Shortage Replenishment Agent is an AI-assisted procurement prototype that helps supply planners resolve material shortages through evidence-based supplier recommendations, explicit trade-off comparisons, and mandatory override justifications. Built as an extension of the Purchase Order MVP.

Full flow: Shortage detection → Strategy selection → Supplier comparison → PO creation

Design

Exploration

4

Layer Architecture

3

Trust Patterns

Full

Working Prototype

Project
Design exploration prototype
Timeline
2026 (Design exploration)
Platform
Web (Next.js)
My role
UX Design + Prototyping
Context

Extending PO MVP into agentic territory

The Purchase Order MVP established a foundation for transparent procurement workflows. This project extends that work into agentic AI—where an intelligent system recommends suppliers and quantities, but humans remain in control of final decisions.

How this differs from PR-PO Copilot

PR-PO Copilot

Conversational AI — Users describe needs in natural language, copilot interprets intent and guides form completion. Focus on understanding what users want.

Shortage Agent

Recommendation system — System detects problems, ranks solutions, users confirm or override. Focus on helping users choose between options.

Both explore AI transparency, but through different interaction paradigms: one is generative (creates from intent), the other is evaluative (ranks existing options).

Design challenge: How do you build trust in AI recommendations for high-stakes supply chain decisions where errors can halt production lines?

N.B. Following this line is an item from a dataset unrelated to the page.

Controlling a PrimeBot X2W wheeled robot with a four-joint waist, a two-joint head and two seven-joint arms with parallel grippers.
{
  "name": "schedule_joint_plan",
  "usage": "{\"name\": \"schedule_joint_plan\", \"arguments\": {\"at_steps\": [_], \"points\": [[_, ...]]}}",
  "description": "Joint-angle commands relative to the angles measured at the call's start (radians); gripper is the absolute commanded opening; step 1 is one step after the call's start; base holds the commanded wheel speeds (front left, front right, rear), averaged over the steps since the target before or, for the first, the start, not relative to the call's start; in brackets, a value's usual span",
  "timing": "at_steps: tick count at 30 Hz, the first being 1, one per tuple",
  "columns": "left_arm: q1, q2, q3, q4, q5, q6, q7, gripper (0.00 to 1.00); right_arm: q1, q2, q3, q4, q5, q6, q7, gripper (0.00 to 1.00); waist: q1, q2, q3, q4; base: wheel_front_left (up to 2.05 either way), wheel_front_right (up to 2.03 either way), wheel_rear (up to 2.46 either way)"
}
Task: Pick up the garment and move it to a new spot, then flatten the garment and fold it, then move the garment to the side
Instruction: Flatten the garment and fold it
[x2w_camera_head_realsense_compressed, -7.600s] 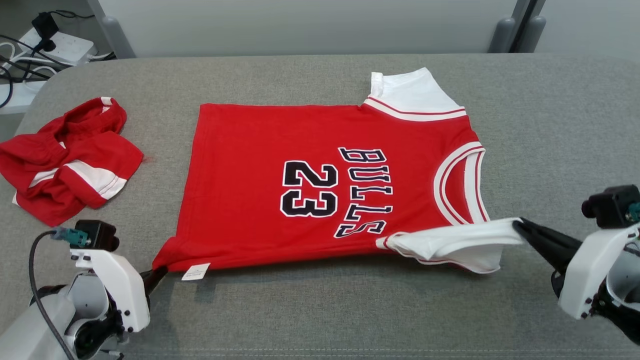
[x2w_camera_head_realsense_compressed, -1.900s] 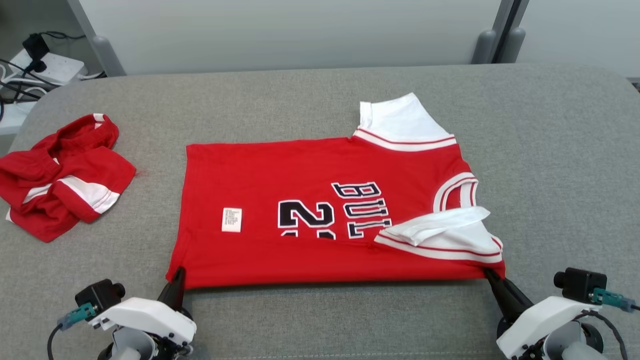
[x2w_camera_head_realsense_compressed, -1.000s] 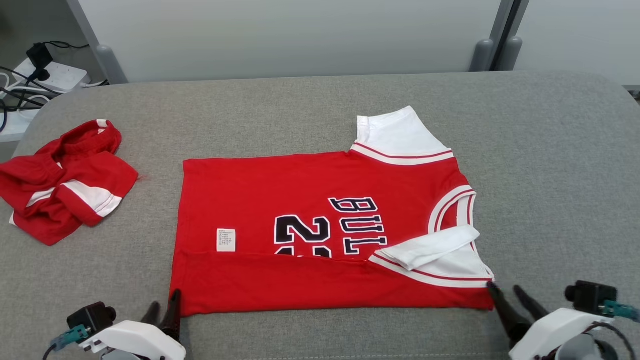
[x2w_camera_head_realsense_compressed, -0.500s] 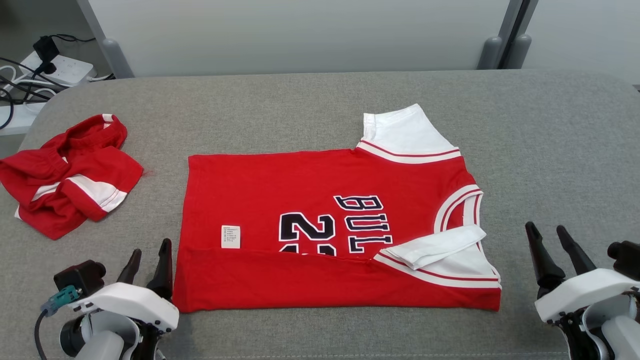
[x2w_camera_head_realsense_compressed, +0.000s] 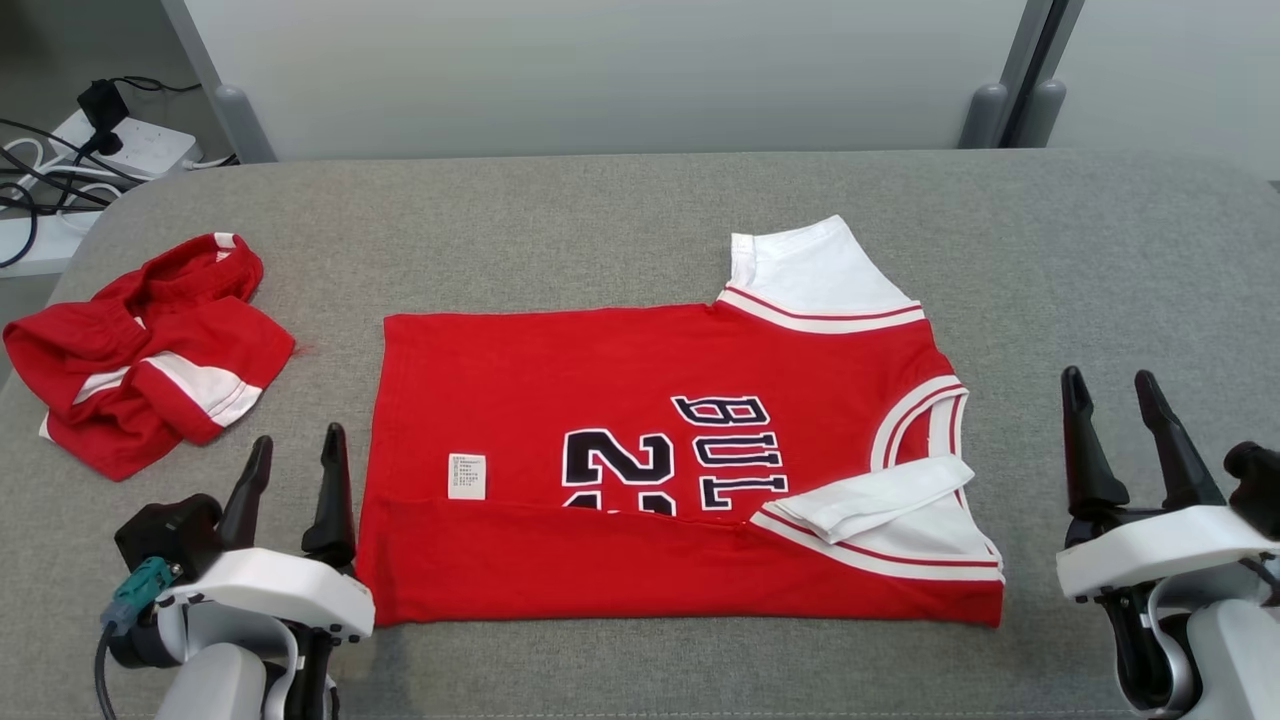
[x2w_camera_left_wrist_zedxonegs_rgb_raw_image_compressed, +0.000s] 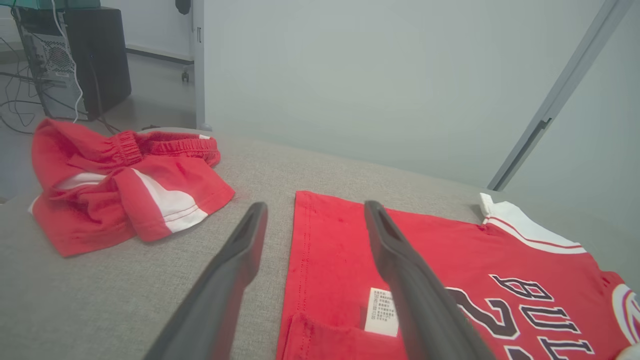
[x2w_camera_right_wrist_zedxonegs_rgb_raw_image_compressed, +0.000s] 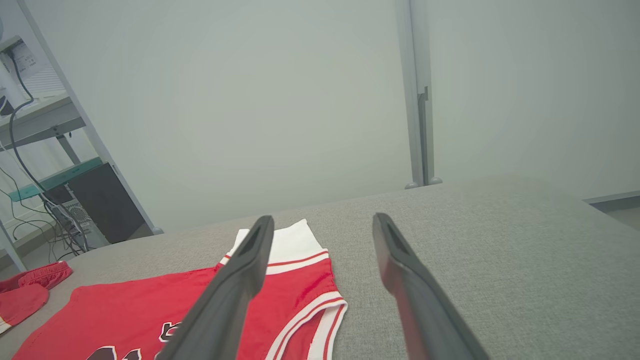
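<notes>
Grey table (x2w_camera_head_realsense_compressed: 600, 220): left gripper (x2w_camera_head_realsense_compressed: 297, 436), right gripper (x2w_camera_head_realsense_compressed: 1108, 376) flank jersey (x2w_camera_head_realsense_compressed: 620, 380), fingers forward, jaws apart

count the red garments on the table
2: the jersey, flat in the middle with its near edge folded over, and a crumpled garment at the robot's left. None looks hidden.

Grey table (x2w_camera_head_realsense_compressed: 600, 200) with jersey (x2w_camera_head_realsense_compressed: 560, 370), shorts (x2w_camera_head_realsense_compressed: 190, 350)

Head view: high, angled down over the whole desk (x2w_camera_head_realsense_compressed: 640, 200).
Left wrist view: low, near, along the jersey (x2w_camera_left_wrist_zedxonegs_rgb_raw_image_compressed: 330, 250) hem.
Right wrist view: low, past the collar end.
Shared: jersey.
</notes>
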Motion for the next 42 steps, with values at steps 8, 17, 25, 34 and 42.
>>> {"name": "schedule_joint_plan", "arguments": {"at_steps": [8, 17, 25, 34, 42], "points": [[0.020, -0.027, 0.081, -0.045, 0.107, -0.017, -0.010, 1.00, 0.008, 0.018, 0.001, -0.047, -0.084, -0.003, -0.013, 1.00, 0.0000, 0.0000, 0.002, -0.003, 0.00, 0.00, 0.00], [-0.012, -0.060, 0.106, -0.006, 0.161, -0.053, -0.010, 1.00, -0.008, 0.040, -0.005, -0.038, -0.113, -0.003, -0.013, 1.00, 0.0000, 0.0000, 0.064, -0.013, 0.00, 0.00, 0.00], [-0.163, -0.021, 0.076, 0.101, 0.182, -0.087, -0.010, 1.00, -0.056, 0.050, 0.016, -0.044, -0.115, -0.003, -0.013, 1.00, 0.0000, 0.0000, 0.162, -0.032, 0.00, 0.00, 0.00], [-0.418, 0.104, -0.033, 0.243, 0.123, -0.105, 0.080, 1.00, -0.116, 0.065, 0.051, -0.057, -0.101, -0.003, -0.013, 1.00, 0.0000, 0.0000, 0.284, -0.069, 0.00, 0.00, 0.00], [-0.545, 0.258, -0.209, 0.244, -0.066, -0.106, 0.263, 1.00, -0.139, 0.075, 0.079, -0.061, -0.066, -0.003, -0.013, 1.00, 0.0000, 0.0000, 0.332, -0.099, 0.00, 0.00, 0.00]]}}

The prototype explores a Calibrated Trust Framework:

  • Reliance — Can users depend on the AI's recommendations?
  • Correctness — Are recommendations based on verified data?
  • Robustness — Does the system handle edge cases gracefully?
  • Governance — Is every decision auditable and explainable?

Research Approach

This exploration draws on:

  • Domain immersion — Studying supply chain workflows from the Purchase Order MVP project
  • Pattern research — Reviewing AI trust frameworks from Google PAIR, Microsoft HAX, and IBM Design for AI
  • Analogous experiences — Analyzing how high-stakes recommendation systems (medical, financial) handle human-AI collaboration

Target Outcomes (Hypothetical)

Note: These are hypothetical projections based on industry research, not measured production data. The purpose is to illustrate the types of outcomes this design aims to enable.

40%

Faster shortage resolution

95%

Audit compliance rate

↓60%

Unjustified overrides

How these estimates are derived

  • 40% faster resolution: Based on reducing manual supplier research time. Industry benchmarks suggest procurement teams spend 2-4 hours per shortage event on supplier evaluation; automated ranking + evidence chips could compress this to under 1 hour.
  • 95% audit compliance: Every action is logged with actor, timestamp, and rule IDs. The override-with-reason pattern ensures even exceptions are documented. Target based on similar audit trail implementations.
  • 60% fewer unjustified overrides: When users see evidence chips showing data sources, they're more likely to trust recommendations. Studies on transparent AI systems show reduced override rates when reasoning is visible.

Scope note: This is a design exploration prototype using seeded data and deterministic rules. No real ERP systems or production data are connected.

System Design

4-Layer Agent Architecture

Before designing the UI, I mapped out how different layers coordinate in this workflow. The principle: "Make the agent's reasoning visible and overridable."

Intent Layer
Strategy Selection
User defines goal: Speed / Cost / Reliability
Tools Layer
Deterministic Functions
Supplier scoring · Contract lookup · Price calculation
Policy Layer
Business Rules
Preferred suppliers · Contract validation · Override requirements
UX Layer
Trust Patterns
Evidence chips · Trade-off cards · Override modal · Audit trail

This layered architecture ensures the AI handles scoring and ranking while humans control strategy selection and final decisions—making the workflow auditable and enterprise-safe.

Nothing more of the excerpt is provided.